──────── RECORDS PROVIDED ────────

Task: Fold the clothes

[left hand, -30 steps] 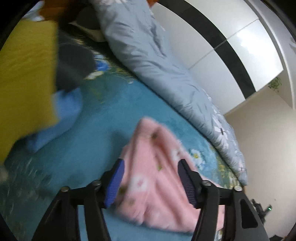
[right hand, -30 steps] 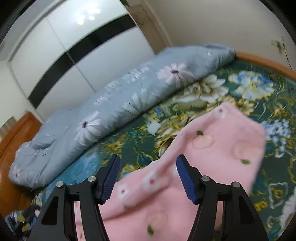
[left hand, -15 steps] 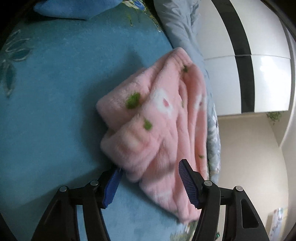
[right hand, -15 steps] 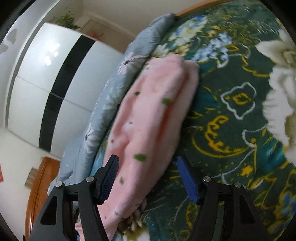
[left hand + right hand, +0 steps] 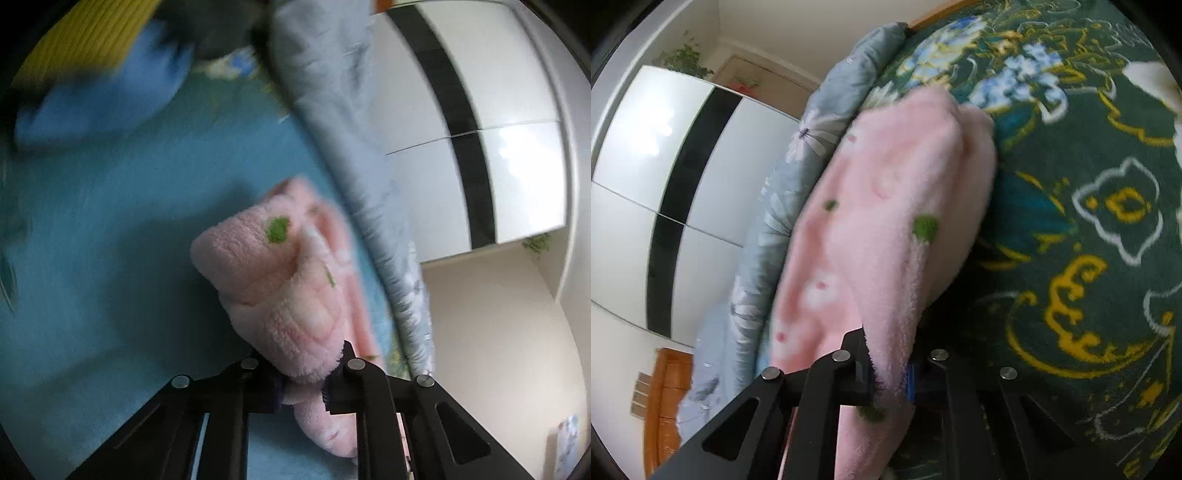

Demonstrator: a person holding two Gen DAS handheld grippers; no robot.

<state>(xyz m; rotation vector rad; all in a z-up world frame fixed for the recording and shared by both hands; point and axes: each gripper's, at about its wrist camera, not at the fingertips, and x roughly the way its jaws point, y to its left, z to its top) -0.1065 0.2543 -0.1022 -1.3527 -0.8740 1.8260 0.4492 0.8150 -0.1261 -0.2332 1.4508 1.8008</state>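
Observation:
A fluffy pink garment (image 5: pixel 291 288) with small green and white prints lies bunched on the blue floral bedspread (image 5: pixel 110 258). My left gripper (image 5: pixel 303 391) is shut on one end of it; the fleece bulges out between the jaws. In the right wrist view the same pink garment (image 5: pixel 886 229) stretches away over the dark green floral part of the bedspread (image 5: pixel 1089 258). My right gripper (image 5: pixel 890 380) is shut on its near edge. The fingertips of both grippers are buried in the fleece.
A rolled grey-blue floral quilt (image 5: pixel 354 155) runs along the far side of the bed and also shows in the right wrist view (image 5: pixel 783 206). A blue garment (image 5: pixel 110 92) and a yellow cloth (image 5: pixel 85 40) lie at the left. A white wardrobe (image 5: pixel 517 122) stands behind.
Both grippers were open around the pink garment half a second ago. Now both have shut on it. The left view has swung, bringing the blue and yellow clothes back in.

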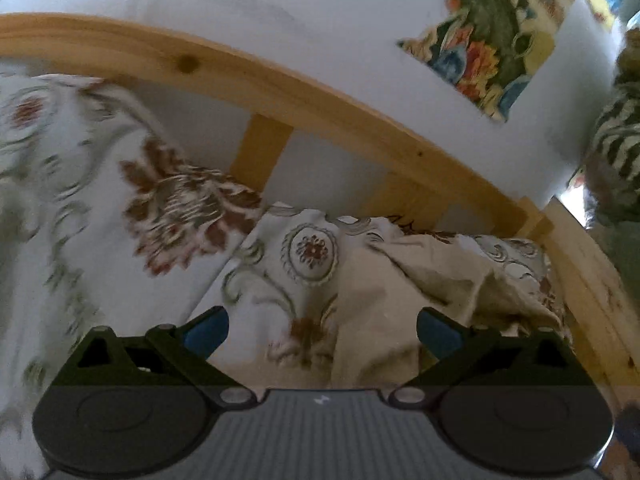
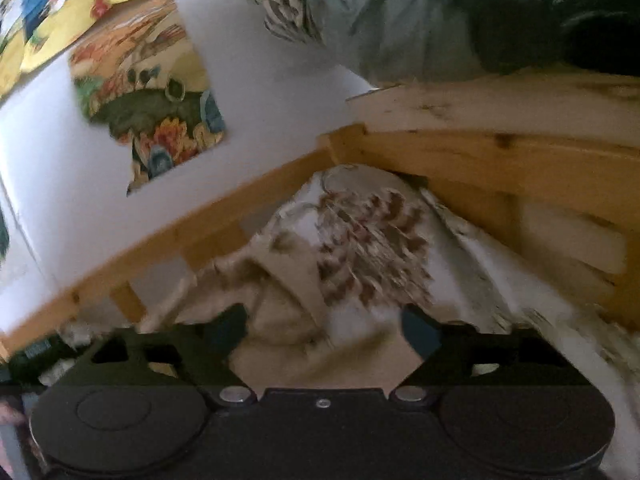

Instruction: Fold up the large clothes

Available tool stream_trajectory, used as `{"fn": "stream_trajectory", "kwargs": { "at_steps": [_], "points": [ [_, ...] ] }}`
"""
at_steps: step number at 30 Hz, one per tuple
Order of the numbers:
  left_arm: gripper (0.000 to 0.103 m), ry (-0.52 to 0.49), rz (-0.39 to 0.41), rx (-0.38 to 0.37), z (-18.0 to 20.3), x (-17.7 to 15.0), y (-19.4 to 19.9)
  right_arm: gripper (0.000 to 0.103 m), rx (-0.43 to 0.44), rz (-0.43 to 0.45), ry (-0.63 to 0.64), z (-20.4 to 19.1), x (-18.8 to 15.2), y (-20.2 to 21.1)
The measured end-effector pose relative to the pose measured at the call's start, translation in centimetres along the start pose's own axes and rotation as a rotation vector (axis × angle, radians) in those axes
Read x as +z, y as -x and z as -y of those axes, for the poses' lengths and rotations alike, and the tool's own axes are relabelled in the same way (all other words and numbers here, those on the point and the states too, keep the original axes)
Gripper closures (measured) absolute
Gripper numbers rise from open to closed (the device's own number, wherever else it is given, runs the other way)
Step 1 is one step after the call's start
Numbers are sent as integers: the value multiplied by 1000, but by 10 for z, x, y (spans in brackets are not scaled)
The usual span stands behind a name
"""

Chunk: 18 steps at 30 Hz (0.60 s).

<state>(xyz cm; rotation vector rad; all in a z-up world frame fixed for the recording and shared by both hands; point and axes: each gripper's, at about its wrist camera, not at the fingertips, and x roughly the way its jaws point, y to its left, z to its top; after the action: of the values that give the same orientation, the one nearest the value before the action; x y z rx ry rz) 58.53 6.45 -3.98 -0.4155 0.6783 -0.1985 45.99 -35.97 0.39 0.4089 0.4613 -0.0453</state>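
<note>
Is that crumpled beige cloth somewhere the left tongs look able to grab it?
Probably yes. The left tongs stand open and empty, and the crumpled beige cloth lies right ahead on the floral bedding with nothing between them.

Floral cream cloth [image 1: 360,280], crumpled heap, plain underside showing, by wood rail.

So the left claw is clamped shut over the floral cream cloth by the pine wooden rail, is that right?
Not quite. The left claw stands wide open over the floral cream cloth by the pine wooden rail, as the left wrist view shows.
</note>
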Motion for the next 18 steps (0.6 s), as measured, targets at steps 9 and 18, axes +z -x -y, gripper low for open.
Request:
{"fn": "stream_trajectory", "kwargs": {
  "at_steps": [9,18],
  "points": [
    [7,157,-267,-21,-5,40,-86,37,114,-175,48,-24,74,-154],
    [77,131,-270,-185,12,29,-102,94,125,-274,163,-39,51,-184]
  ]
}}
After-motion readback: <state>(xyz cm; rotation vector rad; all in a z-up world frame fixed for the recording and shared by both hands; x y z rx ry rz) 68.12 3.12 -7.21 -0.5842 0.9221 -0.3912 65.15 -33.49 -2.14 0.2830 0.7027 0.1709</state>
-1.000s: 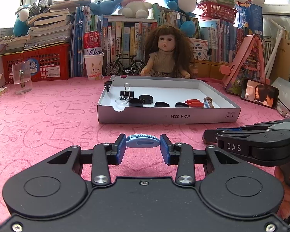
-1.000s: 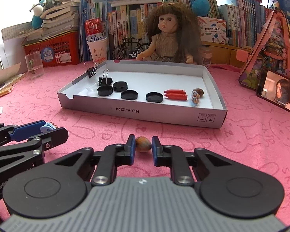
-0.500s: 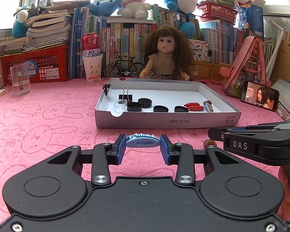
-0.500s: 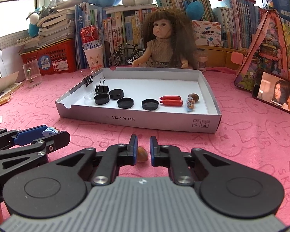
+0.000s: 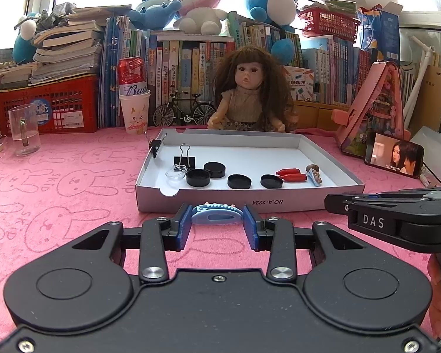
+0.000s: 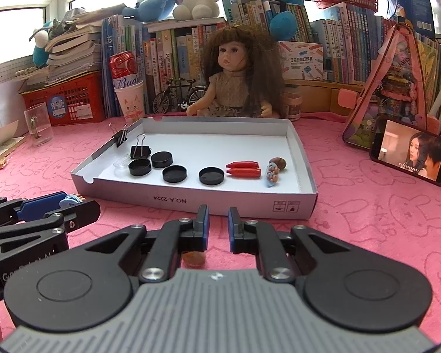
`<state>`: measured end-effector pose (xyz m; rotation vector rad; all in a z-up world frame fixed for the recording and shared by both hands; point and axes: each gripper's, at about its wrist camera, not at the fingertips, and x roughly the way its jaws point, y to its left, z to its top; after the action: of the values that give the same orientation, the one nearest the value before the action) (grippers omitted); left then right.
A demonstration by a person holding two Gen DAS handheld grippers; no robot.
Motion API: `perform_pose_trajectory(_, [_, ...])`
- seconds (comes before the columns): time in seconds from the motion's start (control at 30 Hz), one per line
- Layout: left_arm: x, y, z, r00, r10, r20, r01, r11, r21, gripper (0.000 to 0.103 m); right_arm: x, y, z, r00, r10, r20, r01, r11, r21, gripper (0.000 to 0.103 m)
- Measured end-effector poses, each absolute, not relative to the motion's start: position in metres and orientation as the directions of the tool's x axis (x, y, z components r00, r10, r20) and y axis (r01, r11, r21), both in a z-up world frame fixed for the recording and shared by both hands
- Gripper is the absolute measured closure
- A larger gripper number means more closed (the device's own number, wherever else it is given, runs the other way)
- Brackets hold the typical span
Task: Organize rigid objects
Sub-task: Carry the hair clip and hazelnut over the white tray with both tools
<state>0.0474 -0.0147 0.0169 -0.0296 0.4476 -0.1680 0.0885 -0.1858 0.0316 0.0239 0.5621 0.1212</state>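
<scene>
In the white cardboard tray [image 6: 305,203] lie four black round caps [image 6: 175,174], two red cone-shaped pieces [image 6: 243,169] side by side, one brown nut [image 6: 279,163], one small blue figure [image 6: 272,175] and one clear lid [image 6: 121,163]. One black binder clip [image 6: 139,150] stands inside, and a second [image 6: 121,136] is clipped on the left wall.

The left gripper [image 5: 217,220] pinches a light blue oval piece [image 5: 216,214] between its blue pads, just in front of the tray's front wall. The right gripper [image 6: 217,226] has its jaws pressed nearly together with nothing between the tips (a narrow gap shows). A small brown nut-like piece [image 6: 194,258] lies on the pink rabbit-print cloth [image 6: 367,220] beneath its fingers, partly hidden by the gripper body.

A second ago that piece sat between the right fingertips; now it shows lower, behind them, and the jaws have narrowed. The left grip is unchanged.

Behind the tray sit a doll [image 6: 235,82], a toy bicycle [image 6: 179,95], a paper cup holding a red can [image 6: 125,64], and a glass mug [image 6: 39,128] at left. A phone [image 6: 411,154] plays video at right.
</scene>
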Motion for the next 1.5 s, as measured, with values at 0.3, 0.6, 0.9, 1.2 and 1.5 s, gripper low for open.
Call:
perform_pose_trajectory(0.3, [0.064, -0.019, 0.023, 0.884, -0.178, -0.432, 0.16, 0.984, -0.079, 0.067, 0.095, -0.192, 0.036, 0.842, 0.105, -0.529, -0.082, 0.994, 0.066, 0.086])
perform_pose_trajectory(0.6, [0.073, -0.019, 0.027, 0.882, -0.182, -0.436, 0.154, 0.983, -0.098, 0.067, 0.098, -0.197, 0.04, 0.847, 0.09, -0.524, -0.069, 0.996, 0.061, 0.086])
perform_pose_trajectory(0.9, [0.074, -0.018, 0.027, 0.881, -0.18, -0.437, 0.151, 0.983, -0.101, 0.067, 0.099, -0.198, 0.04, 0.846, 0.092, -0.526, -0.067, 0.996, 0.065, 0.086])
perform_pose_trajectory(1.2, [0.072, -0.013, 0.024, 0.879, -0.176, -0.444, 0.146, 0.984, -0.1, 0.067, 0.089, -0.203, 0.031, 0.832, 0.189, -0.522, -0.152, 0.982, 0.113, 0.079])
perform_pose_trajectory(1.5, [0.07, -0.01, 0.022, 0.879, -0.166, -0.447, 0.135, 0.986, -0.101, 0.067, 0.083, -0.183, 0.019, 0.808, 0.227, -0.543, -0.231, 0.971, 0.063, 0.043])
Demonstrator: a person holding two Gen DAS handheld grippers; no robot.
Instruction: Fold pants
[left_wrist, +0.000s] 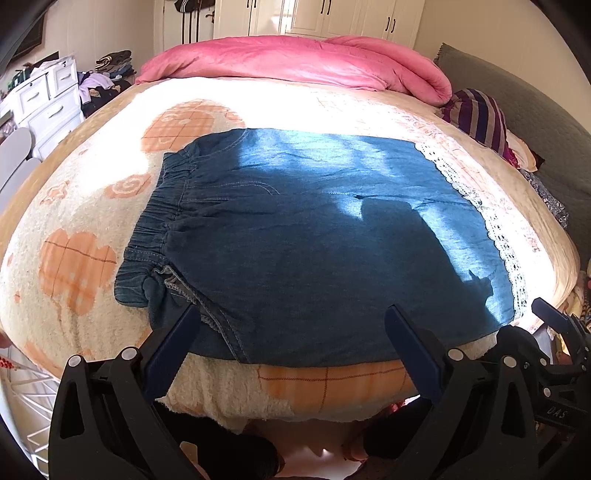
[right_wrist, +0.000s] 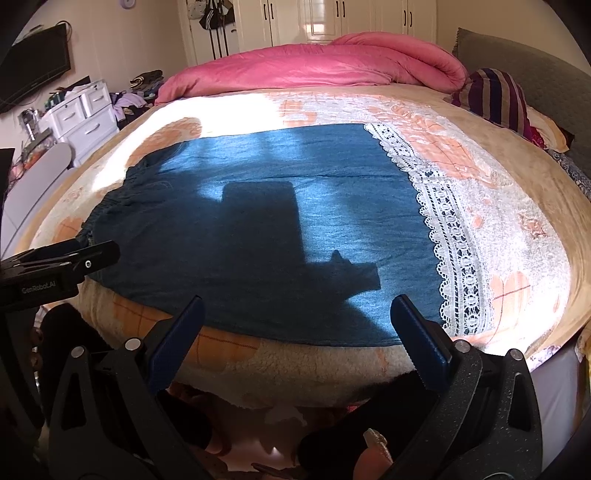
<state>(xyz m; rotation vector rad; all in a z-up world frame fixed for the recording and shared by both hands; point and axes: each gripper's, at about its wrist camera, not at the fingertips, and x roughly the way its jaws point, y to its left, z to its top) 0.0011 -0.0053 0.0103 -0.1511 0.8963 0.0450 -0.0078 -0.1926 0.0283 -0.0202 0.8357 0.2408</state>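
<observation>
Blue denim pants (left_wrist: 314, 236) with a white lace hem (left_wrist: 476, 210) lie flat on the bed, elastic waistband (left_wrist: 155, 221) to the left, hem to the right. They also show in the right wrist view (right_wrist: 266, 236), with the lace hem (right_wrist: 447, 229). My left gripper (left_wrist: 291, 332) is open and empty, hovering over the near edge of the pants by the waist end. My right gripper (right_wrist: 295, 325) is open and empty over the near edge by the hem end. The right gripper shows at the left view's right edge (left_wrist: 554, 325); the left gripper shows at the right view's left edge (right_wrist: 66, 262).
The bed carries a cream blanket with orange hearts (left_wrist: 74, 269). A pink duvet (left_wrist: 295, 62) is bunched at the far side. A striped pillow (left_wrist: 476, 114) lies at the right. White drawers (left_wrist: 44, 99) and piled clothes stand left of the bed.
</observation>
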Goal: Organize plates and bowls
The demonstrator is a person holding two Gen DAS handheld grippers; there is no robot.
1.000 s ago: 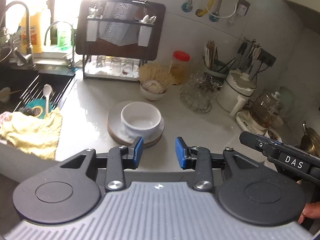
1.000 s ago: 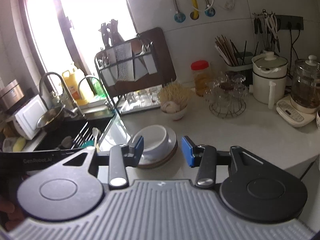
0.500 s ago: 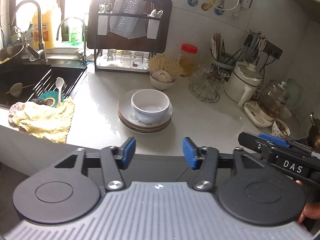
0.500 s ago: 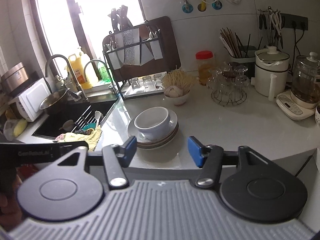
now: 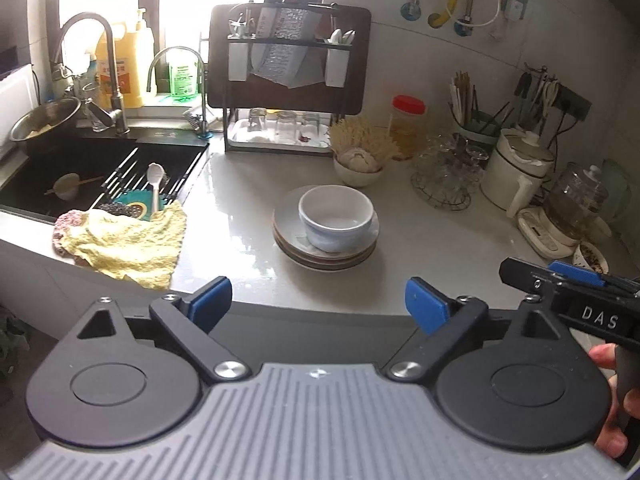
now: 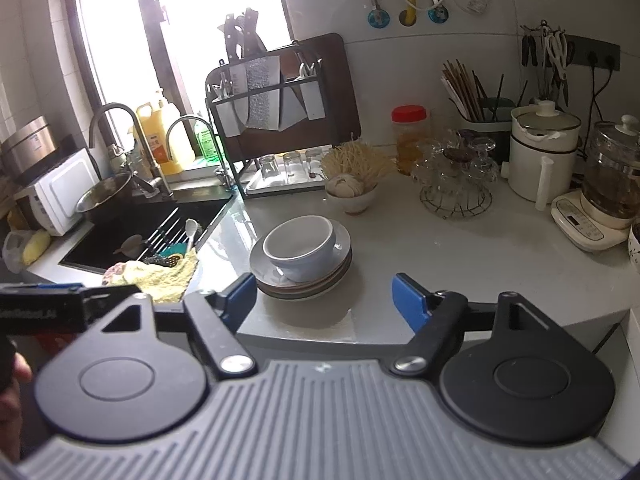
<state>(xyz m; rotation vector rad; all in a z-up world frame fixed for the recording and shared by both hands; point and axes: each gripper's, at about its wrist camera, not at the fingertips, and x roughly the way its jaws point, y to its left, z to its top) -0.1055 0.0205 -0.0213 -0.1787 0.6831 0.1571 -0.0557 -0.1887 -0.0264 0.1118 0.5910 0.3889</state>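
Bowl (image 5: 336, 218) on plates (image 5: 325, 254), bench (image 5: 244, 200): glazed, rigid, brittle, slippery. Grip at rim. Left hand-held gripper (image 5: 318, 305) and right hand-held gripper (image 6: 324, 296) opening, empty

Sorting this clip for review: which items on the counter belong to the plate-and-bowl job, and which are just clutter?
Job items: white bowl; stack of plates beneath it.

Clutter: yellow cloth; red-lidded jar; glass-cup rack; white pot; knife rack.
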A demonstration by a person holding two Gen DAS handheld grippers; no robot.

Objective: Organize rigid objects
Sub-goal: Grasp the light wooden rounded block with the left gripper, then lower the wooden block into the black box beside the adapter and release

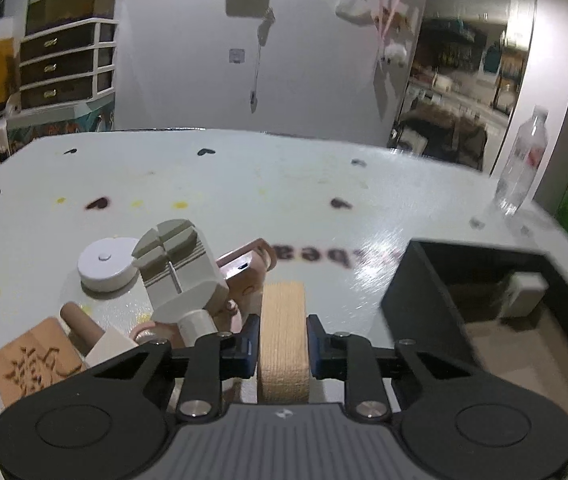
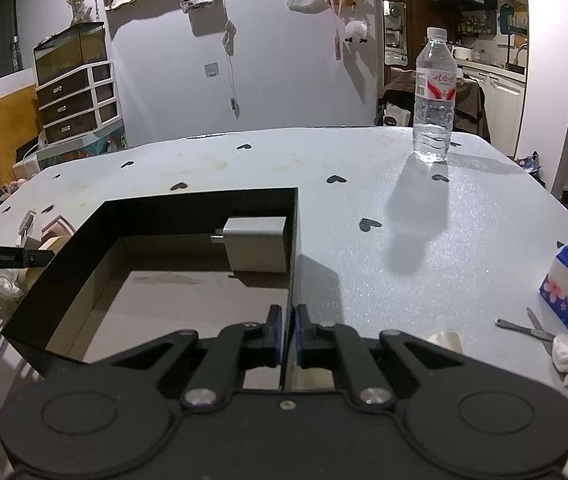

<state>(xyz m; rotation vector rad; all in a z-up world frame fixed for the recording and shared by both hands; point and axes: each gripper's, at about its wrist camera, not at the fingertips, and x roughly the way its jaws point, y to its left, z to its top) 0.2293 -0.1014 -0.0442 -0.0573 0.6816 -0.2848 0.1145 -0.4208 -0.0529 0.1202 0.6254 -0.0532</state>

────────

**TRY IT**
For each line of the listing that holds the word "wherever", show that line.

**WRITTEN SOLUTION**
Gripper numbers rise from open to closed (the device's own number, wherever else it is given, runs the other way)
- A larger gripper number means more closed (the device's own number, wherever else it is given, runs the other way)

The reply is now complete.